The Small Deep Space Transponder is a transponder designed by JPL specifically for deep space probes. It unifies a number of communication functions -
receiver, command detector, telemetry modulator, exciters, beacon tone generator, and control functions - into one 3-kg package. The SDST is designed to handle X band uplink and both X band and Ka band downlink. JPL estimates that performing the same functions with separate units (as was done previously) requires over twice the mass and 4 or 5 individual subassemblies.

==Functions==
The capabilities of the SDST include:

- X-band receiver/downconverter capable of carrier tracking at or below −156 dBm.
- Command detector unit function.
- Telemetry modulation function.
- X- and Ka-band exciters.
- Beacon mode operation.
- Coherent and noncoherent operation choice.
- X- and Ka-band ranging.
- Differential one-way ranging (DOR) for both X-band and Ka-band.
- Command and Data Handling (C&DH) communication via MIL-STD-1553.
- Data interface via EIA-422 (also known as RS-422).
- External ports for temperature sensors.
- External port for an analog signal.

==Missions==
SDST has been used in the following missions:
- Deep Space 1. This was a developmental mission that used the transponder for the first time, as part of an effort to qualify new technologies for flight.
- Deep Impact
- Dawn used a pair of SDSTs
- Mars Exploration Rovers
- Mars Reconnaissance Orbiter
- MESSENGER
- STEREO
- Spitzer Space Telescope
- A pair of SDSTs were used in the cruise stage of Phoenix (spacecraft). The lander used only UHF communication.
- The Mars Science Laboratory includes two SDSTs, one on the descent stage and one on the lander itself.
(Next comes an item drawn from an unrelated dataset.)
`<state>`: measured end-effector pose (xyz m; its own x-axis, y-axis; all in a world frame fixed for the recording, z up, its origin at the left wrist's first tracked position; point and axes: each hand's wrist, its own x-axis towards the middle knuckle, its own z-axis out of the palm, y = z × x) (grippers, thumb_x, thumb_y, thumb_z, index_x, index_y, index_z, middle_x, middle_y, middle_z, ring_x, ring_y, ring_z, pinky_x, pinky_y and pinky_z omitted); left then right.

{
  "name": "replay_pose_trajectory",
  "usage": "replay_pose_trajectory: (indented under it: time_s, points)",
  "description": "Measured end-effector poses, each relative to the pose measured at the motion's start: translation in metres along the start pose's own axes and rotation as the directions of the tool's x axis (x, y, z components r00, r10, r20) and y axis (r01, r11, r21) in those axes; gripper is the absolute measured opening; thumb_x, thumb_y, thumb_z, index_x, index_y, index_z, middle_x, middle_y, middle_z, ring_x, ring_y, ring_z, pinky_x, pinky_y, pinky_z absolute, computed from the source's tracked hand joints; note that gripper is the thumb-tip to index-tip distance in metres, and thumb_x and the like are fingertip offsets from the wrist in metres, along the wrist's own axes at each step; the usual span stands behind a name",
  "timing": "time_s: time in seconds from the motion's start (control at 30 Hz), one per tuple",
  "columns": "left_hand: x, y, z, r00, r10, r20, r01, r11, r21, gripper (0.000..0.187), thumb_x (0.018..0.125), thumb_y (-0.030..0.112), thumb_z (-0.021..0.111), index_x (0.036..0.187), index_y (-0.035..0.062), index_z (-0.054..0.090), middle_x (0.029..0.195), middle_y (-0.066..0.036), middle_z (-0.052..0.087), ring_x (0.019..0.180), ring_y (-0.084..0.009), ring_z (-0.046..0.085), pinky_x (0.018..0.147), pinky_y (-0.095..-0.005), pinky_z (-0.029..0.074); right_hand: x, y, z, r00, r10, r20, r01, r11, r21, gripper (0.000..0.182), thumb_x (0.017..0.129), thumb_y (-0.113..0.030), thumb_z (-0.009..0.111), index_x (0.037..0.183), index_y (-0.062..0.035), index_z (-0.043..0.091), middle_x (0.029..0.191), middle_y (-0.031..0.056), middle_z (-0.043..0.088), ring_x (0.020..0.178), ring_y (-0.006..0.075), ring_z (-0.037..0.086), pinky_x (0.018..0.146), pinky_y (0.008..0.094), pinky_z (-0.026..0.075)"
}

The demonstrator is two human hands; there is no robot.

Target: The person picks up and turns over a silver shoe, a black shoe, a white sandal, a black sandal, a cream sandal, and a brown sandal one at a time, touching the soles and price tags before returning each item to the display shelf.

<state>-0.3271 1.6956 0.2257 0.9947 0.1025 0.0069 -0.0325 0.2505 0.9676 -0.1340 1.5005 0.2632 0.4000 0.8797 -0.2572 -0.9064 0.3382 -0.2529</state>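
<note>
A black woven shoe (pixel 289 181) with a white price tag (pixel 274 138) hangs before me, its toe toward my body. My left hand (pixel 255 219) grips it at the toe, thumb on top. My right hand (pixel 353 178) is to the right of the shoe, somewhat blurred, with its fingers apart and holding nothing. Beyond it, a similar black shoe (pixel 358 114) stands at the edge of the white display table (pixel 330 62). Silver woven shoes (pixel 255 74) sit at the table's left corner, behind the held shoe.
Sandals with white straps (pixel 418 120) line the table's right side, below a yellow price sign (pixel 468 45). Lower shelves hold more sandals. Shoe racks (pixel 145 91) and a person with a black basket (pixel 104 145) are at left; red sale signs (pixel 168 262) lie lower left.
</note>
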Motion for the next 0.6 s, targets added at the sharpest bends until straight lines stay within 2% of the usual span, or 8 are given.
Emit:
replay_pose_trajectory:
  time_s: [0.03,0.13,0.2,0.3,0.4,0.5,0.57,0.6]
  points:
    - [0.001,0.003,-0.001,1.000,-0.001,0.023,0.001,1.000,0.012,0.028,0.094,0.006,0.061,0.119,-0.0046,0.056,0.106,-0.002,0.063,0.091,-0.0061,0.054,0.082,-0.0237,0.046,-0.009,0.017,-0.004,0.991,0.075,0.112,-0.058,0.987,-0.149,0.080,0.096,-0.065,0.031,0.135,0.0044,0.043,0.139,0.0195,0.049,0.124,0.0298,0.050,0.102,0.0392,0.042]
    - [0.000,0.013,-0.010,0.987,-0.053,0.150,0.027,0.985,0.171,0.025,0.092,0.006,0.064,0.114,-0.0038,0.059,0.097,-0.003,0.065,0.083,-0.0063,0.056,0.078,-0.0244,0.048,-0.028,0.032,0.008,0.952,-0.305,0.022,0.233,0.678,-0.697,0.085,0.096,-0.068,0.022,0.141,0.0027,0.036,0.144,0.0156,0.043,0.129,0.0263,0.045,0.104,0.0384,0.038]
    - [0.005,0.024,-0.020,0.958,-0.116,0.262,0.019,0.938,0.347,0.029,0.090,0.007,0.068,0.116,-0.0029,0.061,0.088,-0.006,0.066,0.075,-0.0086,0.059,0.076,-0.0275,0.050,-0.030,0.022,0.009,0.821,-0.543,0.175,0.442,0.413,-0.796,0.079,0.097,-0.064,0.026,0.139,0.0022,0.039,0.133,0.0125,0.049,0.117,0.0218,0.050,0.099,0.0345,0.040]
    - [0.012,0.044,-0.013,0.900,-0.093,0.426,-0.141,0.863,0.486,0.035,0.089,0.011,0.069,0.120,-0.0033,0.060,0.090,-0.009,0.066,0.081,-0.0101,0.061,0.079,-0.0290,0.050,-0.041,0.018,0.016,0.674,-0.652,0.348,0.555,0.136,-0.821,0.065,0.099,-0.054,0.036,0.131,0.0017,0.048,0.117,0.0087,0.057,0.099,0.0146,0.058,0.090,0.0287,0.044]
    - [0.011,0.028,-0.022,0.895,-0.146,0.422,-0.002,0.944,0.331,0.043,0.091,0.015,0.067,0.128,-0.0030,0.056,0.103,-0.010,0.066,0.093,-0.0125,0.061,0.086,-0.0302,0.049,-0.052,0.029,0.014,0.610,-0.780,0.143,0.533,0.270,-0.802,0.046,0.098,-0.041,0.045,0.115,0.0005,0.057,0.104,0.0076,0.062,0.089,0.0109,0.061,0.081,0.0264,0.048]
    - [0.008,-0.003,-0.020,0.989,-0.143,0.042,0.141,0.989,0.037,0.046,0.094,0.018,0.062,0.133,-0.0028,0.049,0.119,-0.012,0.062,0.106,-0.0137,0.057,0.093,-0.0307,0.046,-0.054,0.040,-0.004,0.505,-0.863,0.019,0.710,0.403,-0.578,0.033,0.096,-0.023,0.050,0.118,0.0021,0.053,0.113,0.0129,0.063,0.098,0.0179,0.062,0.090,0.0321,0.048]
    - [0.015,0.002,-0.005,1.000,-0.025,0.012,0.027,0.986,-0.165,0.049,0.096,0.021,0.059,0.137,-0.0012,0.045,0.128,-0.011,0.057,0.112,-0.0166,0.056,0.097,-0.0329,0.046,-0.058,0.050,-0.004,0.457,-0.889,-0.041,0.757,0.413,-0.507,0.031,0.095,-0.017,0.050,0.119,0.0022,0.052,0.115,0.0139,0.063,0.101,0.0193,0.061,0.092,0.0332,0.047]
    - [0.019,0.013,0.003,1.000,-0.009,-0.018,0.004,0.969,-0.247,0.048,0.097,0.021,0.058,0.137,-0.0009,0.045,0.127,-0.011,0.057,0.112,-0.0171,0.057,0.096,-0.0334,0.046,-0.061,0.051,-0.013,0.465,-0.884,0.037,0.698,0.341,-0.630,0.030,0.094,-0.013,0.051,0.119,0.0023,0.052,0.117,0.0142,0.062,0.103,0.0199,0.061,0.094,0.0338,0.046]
The SDST on the descent stage was the main transponder for the cruise and landing portions of the flight, with the SDST on the rover as a backup. The descent stage crashed after lowering the rover, and the SDST on the lander became the active transponder.

As many tightly constrained, high-performance systems, the SDST has a number of idiosyncrasies in operation. However, as the Dawn telecom 'lessons learned' section points out, the use of common hardware such as the SDST allows knowledge of these characteristics from previous projects.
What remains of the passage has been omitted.